Holding: The Court held that the Federal Arbitration Act’s stay rule (§3) applies only to contracts involving maritime activity or interstate commerce under §§1–2, and that federal courts in diversity cases must follow state law about arbitration enforceability.

Real World Impact:
  • Restricts use of the federal arbitration stay in diversity cases unless contract involves interstate commerce or maritime activity.
  • Requires federal courts to follow state law on whether arbitration can be enforced in diversity suits.
  • Leaves resolution of which state law applies to lower courts on remand.
Topics: arbitration agreements, federal vs state law, diversity cases, employment contracts

Summary

Background

A former employee sued a New York company for damages after being discharged under an employment contract. The contract, made in New York, included an arbitration clause calling for arbitration under New York law by the American Arbitration Association. The employee later lived in Vermont and the case was moved from a Vermont court to a federal court because the parties were citizens of different States (a "diversity" case).

Reasoning

The Court considered whether the federal Arbitration Act requires a federal court to stay a case and send it to arbitration even when the contract does not involve maritime activity or interstate commerce. The Court said the Act’s sections must be read together and that its stay provision (§3) applies only to contracts covered by the Act’s §§1–2 (maritime or commerce contracts). The Court also said that in diversity cases federal courts must respect state-created rights and state law about remedies.
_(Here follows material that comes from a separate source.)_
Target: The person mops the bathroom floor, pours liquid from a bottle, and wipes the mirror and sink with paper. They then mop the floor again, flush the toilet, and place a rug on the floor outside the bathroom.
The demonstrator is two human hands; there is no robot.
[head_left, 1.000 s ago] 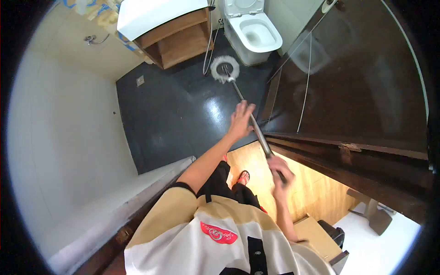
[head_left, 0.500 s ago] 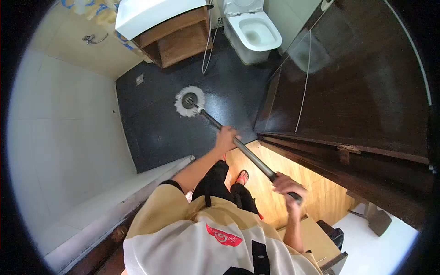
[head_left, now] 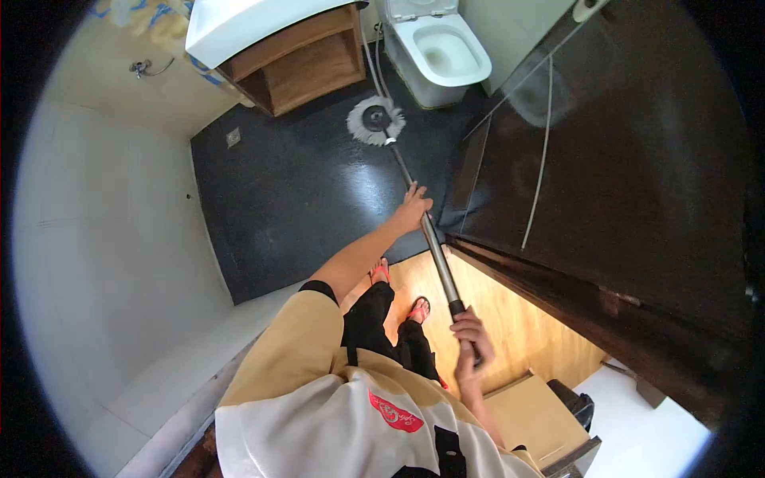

Because forcing arbitration can change the substantive outcome of a case, a federal court sitting in a diversity case cannot compel arbitration where the state law would not.

Real world impact

Practically, the decision means federal judges hearing diversity cases should apply the state law that governs whether an arbitration agreement is enforceable, and the federal arbitration stay cannot be used broadly when the contract has no interstate-commerce or maritime link. The Supreme Court reversed the Court of Appeals and sent the case back to the District Court to proceed under this guidance.

Dissents or concurrances

Justices Frankfurter and Harlan agreed with the result but would have sent the case to the Court of Appeals to decide Vermont law; Justice Burton dissented, arguing arbitration is a permissible form of trial and should have been enforced.